• Directions for this task: All lines of the records below that contain the word "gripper" must be listed.

• Exercise input:
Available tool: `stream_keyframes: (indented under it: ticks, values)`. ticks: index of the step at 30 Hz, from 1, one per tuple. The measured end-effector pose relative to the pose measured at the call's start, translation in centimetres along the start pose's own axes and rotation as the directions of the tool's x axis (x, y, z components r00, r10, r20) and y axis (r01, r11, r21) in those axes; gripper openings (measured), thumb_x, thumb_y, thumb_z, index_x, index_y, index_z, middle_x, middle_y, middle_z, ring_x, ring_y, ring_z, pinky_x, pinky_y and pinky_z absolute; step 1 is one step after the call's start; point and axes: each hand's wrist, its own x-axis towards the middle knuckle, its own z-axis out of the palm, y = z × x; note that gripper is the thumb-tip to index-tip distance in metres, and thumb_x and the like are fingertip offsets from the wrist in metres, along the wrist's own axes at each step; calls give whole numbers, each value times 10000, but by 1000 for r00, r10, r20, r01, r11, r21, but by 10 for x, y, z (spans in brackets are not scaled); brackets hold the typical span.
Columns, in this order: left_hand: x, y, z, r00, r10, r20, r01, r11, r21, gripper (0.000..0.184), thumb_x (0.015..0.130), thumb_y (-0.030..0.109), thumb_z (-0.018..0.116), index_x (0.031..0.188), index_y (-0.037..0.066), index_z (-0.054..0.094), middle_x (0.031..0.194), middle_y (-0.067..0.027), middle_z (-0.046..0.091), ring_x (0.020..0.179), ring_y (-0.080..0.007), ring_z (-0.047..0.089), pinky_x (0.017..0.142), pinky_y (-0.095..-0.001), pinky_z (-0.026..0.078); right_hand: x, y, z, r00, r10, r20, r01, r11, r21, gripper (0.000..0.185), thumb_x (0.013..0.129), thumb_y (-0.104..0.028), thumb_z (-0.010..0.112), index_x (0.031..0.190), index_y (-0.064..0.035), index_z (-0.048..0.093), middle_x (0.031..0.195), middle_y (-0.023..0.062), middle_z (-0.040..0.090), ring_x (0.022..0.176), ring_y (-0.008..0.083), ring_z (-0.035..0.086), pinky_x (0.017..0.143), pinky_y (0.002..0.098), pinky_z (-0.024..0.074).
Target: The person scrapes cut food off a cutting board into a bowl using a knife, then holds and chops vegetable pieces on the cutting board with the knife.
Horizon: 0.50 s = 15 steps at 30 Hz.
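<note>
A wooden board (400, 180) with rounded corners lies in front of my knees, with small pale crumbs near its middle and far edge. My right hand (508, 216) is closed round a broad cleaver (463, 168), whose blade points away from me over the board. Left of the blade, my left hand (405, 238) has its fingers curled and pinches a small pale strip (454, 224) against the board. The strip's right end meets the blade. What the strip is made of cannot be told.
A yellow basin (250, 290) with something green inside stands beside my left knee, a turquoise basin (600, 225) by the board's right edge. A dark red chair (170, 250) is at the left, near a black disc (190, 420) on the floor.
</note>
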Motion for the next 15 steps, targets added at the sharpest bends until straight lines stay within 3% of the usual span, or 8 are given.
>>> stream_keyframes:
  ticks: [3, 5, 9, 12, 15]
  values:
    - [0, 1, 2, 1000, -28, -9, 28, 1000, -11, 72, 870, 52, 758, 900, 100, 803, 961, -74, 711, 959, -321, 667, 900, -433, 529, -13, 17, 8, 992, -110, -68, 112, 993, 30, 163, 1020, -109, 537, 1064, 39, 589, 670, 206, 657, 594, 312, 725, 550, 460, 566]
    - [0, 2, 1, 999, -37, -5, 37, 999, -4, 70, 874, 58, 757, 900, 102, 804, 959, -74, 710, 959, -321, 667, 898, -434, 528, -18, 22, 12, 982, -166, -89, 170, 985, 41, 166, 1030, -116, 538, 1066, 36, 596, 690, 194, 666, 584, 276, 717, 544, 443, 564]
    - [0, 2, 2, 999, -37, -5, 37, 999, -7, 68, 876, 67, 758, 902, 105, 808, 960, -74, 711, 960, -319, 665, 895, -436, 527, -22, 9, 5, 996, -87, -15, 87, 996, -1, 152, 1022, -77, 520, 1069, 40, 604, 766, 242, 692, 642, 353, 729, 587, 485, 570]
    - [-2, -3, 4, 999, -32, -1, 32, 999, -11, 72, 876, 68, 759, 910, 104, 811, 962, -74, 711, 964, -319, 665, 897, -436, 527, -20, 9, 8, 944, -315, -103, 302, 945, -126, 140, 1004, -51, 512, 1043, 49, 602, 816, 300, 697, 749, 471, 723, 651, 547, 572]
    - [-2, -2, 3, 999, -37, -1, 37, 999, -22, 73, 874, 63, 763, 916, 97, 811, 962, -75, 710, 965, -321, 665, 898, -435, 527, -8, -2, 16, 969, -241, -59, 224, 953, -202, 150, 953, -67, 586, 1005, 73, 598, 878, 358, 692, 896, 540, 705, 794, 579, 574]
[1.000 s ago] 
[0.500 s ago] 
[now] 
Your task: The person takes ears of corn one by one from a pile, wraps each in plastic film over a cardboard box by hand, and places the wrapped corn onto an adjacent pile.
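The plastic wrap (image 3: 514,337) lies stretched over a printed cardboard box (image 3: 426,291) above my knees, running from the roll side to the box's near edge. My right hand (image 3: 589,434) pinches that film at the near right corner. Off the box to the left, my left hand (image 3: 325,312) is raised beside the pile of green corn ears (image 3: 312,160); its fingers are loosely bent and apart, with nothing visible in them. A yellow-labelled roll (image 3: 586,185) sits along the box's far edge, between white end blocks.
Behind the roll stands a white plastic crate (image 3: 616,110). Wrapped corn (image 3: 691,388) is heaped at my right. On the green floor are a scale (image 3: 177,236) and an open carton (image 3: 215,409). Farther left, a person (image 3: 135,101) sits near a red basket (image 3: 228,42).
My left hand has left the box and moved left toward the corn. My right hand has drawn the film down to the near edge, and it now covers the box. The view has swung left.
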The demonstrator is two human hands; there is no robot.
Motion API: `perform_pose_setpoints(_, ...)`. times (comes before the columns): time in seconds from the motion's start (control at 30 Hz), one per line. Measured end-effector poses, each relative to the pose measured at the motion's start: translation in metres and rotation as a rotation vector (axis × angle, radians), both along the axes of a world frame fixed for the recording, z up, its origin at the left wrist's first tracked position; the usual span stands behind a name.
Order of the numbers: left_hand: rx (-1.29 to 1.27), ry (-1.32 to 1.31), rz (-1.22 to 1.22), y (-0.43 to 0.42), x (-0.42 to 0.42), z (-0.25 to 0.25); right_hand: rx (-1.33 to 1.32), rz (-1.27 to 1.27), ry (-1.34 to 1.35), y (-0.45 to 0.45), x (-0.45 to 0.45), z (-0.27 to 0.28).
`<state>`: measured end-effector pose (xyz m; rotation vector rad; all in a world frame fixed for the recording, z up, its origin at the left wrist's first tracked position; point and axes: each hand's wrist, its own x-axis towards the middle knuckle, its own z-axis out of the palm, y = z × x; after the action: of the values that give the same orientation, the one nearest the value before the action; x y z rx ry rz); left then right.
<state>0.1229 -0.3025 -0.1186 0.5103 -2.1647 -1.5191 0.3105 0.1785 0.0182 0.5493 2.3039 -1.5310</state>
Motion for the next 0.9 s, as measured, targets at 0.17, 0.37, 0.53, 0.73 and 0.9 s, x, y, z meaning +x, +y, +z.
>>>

• Response box:
Available tool: `stream_keyframes: (indented under it: ticks, values)`. ticks: index of the step at 30 Hz, from 1, one per tuple. The measured end-effector pose relative to the pose measured at the call's start, translation in centimetres along the start pose's own axes and rotation as the directions of the tool's x axis (x, y, z components r00, r10, r20) and y axis (r01, r11, r21) in those axes; gripper openings (measured), thumb_x, thumb_y, thumb_z, index_x, index_y, index_z, middle_x, middle_y, middle_z, ring_x, ring_y, ring_z, pinky_x, pinky_y and pinky_z absolute; step 1 is one step after the call's start; point and axes: each hand's wrist, its own x-axis towards the middle knuckle, its own z-axis out of the palm, y = z × x; note that gripper is the thumb-tip to index-tip distance in metres, and thumb_x and the like are fingertip offsets from the wrist in metres, along the wrist's own axes at each step; calls give whole numbers, each value times 10000, but by 1000 for r00, r10, r20, r01, r11, r21, but by 10 for x, y, z (spans in brackets are not scaled); brackets hold the typical span.
Columns, in this order: left_hand: x, y, z, r00, r10, r20, r01, r11, r21, gripper (0.000..0.184), thumb_x (0.015..0.130), thumb_y (-0.030..0.109), thumb_z (-0.018..0.116), index_x (0.031..0.188), index_y (-0.037..0.066), index_z (-0.054..0.094), middle_x (0.031..0.194), middle_y (-0.067..0.027), middle_z (-0.046..0.091), ring_x (0.020..0.179), ring_y (-0.080..0.007), ring_z (-0.047..0.089), pinky_x (0.017..0.142), pinky_y (-0.095..-0.001), pinky_z (-0.026..0.078); right_hand: x, y, z, r00, r10, r20, r01, r11, r21, gripper (0.000..0.185), thumb_x (0.013..0.129), thumb_y (-0.104..0.028), thumb_z (-0.010..0.112), index_x (0.031..0.190), index_y (-0.064..0.035), index_z (-0.048..0.093), middle_x (0.031..0.195), middle_y (-0.023..0.062), middle_z (-0.040..0.090), ring_x (0.022..0.176), ring_y (-0.008..0.083), ring_z (-0.035..0.086), pinky_x (0.017..0.143), pinky_y (0.002..0.098), pinky_z (-0.024..0.074).

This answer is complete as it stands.